# How can I repair a bent windshield post?



## plymouth71 (Dec 14, 2009)

I have a few cars I just got from a chap, But a few of them need repairs. I don't think any are broken, but severly bent and soft. Any help please?


----------



## bobwoodly (Aug 25, 2008)

I follow the Mike Vitale method of hot water and gentle pressure. Sometimes this will cause a stress mark (which can be cured by flame - but I have not had the guts to try that yet), or the post will crack or break. Sometimes I'll use Testors as a pre straightening softening agent to try to prevent cracks and breaks - but give it some time to dry - it's just used to make the plastic more supple. Hopefully Bill Hall will weigh in as he is the expert on all sorts of fixes.


----------



## Bill Hall (Jan 6, 2007)

Got pix?


----------



## plymouth71 (Dec 14, 2009)

yeah, no problem


----------



## sidewinder (Jan 29, 2008)

If nothing else works you could cut out the posts and replace them with styrene with a little careful work you could etch those lines back in. I'm guessing that this might be the way to go; with the way the posts are bot bent it looks like the roof is down in front so you'd have to bend it back up too. That might not be easy.


----------



## Bill Hall (Jan 6, 2007)

*Heat of another sort*

Looks like you can get away with the softening technique here. I never advocate heat/fire around the a-pillars unless you're prepared to fix them. Most times I find the hot water trick to be wishful thinking, EXCEPT FOR slightly bowed pillars...no more than a waggle. Those skinny AFX pillars, and most all pillars generally break when you try heat and move them with hot water. Not sayin' it cant be done that way; I just prefer a higher success rate and better control of the "heat".

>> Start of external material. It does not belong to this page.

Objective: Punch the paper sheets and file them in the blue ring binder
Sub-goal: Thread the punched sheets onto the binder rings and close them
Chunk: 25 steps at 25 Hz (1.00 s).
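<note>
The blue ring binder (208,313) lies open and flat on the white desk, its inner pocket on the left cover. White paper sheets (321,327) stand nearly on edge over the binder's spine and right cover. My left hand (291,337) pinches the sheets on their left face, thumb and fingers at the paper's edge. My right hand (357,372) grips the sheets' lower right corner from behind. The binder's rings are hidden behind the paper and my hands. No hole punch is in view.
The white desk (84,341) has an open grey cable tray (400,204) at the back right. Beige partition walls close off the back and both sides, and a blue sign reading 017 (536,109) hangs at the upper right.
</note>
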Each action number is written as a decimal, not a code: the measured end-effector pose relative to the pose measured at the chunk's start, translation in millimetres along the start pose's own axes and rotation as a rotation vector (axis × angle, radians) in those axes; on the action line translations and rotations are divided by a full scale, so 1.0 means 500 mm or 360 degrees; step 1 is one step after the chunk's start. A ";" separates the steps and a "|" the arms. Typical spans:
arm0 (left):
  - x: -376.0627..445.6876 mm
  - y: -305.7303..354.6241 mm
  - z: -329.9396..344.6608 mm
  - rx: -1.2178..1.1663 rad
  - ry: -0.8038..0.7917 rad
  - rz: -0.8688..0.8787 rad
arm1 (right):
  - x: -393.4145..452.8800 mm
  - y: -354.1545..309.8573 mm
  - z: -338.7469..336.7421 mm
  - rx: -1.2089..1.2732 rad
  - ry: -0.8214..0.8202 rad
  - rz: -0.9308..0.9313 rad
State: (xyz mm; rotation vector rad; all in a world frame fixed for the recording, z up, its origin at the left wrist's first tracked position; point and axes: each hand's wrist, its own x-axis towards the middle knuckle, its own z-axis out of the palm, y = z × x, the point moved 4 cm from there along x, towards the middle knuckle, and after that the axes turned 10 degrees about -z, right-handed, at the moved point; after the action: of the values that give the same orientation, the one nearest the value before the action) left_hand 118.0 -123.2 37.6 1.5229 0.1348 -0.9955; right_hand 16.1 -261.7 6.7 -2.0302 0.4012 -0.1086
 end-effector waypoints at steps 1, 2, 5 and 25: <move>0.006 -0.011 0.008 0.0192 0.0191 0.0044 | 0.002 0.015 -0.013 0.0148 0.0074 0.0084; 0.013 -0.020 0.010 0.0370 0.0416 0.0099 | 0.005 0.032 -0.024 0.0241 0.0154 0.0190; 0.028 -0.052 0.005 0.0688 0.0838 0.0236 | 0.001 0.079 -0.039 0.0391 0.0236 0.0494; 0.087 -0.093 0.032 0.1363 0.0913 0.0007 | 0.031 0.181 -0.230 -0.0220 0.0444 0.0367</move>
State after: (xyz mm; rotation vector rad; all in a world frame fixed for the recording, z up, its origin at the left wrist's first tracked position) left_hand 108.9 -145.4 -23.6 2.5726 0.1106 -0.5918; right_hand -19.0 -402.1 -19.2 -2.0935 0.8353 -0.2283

What you have there is a seriously buckled pillar (pass) and a kinked one (driver). The Testors softening technique requires PATIENCE, but rarely fails. Ordinarily I prefer to use a set of tweezers to spring the roof up like a porta power. This takes the load off of the pillars as they begin to soften up. You have a full glass car so you might want to yank the window insert. 

In a nut shell, the pillars are gradually softened over a period of time until they can carefully pushed back into shape. Testors 3502 is carefully applied to the pillar until the pillar become saturated and softens up. THIS takes time! Repete applications over a period of days (2 er 3) maybe longer. I personally prefer to apply the 3502 to the backside of the pillar. Another reason to yank the glass.  This allows me to push on the outside with out maring the "lookee" side. It also limits the amount of total damage to buff up after the straightening is completed; or should it break and you have to resort to other measures you'll have less to sculpt and more of the original factory line to follow.

Both sides are done at the same time. Ordinarily if you didnt have stress marks to start with...you wont have them after ...unless you get impatient and install them yourself. It is important to remember that the pillar doesnt just move back all at once like abracadabra. The trick is to keep it saturated to make it pliable, but not so much that it turns to goop. Start moving it incrementally (it'll let you know when it's ready). When it STOPS...YOU STOP, then resaturate it until it's ready to move again. As many times as it takes. 

It's really not hard...justs takes time. No reason ya cant take a piece of scrap, bow it, straighten it back and aquire a feel for it. I recommend a practice run. Good luck!


----------



## plymouth71 (Dec 14, 2009)

Thanks, I'll give it a shot when I have some time to give it the patience it needs.


----------



## [email protected] (Jan 31, 2010)

Thanks for the detailed instructions Bill Hall. I'm going to try this.


----------



## plymouth71 (Dec 14, 2009)

*not too bad*

well it's much better than before...


----------



## Bill Hall (Jan 6, 2007)

Good job! If you want more. Slide some foil behind the glass to protect it and keep at it.


----------